● **What this task involves**
Pictures should be left out when the listing below is repeated word for word.

● **Supplied material**
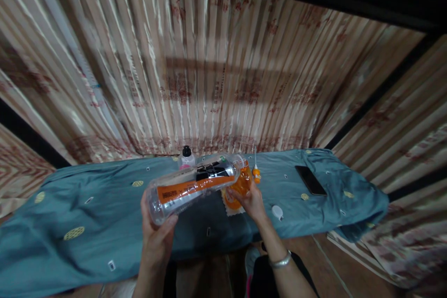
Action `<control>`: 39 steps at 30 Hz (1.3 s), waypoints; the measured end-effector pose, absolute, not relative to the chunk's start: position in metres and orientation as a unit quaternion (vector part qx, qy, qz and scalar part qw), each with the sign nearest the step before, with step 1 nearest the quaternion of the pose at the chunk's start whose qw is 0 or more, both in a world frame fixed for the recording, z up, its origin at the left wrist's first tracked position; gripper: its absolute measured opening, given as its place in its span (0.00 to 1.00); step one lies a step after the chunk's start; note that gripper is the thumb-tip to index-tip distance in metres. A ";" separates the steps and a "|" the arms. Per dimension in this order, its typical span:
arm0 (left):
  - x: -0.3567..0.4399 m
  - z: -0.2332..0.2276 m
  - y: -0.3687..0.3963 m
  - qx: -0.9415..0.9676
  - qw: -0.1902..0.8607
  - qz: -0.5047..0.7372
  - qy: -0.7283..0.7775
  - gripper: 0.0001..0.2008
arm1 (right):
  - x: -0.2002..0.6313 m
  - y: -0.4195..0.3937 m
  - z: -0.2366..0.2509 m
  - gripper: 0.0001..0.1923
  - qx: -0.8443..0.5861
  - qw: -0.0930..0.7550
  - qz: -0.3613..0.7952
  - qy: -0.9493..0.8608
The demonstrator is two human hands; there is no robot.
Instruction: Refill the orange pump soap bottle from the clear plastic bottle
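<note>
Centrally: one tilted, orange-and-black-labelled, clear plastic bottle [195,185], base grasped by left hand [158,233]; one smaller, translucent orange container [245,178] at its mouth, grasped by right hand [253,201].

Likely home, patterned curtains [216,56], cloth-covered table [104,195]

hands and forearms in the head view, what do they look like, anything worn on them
The person's bare left hand and bare right hand wear no gloves, and no sleeves show on either forearm. A shiny, silver-coloured, rounded band, apparently a metal bangle, circles the right forearm above the wrist. The left forearm shows nothing worn.
</note>
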State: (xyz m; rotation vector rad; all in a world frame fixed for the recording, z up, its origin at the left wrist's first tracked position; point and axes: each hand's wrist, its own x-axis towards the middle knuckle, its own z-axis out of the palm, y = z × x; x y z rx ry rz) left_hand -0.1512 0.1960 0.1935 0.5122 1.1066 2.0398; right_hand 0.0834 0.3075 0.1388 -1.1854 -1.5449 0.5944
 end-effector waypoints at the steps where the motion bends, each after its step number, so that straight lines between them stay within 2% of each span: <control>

● **Completed task**
Action `<control>`: 39 steps at 30 Hz (1.3 s), waypoints; the measured end-effector pose, absolute, not relative to the chunk's start: position in metres and orientation as a unit quaternion (vector part qx, qy, qz and scalar part qw), each with the sign nearest the step before, with step 1 nearest the quaternion of the pose at the chunk's start whose qw is 0 or more, both in a world frame fixed for the recording, z up, its origin at the left wrist's first tracked position; gripper: its absolute measured opening, given as its place in its span (0.00 to 1.00); step one lies a step after the chunk's start; note that gripper is the thumb-tip to index-tip distance in metres. A ";" separates the steps and a "|" the arms. Per dimension in this order, its typical span:
arm0 (left):
  - x: -0.3567..0.4399 m
  - z: -0.2332..0.2276 m
  - y: -0.3687..0.3963 m
  - qx: -0.9415..0.9676
  - qw: -0.1902..0.8607
  - qz: -0.5047..0.7372
  - qy: -0.7283..0.7775
  - gripper: 0.0001..0.2008
arm1 (right):
  - x: -0.2002..0.6313 m
  - y: -0.4195..0.3937 m
  - z: -0.2366..0.2509 m
  - gripper: 0.0001..0.1923
  - qx: -0.8443..0.5861
  - qw: -0.0930..0.7550
  - qz: -0.3613..0.7952
  - qy: -0.9493..0.8608
The demonstrator is two human hands; there is no robot.
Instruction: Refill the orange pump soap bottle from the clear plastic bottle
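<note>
Centrally: one tilted, orange-and-black-labelled, clear plastic bottle [195,185], base grasped by left hand [158,233]; one smaller, translucent orange container [245,178] at its mouth, grasped by right hand [253,201].

Likely home, patterned curtains [216,56], cloth-covered table [104,195]

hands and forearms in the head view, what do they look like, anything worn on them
The person's bare left hand and bare right hand wear no gloves, and no sleeves show on either forearm. A shiny, silver-coloured, rounded band, apparently a metal bangle, circles the right forearm above the wrist. The left forearm shows nothing worn.
</note>
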State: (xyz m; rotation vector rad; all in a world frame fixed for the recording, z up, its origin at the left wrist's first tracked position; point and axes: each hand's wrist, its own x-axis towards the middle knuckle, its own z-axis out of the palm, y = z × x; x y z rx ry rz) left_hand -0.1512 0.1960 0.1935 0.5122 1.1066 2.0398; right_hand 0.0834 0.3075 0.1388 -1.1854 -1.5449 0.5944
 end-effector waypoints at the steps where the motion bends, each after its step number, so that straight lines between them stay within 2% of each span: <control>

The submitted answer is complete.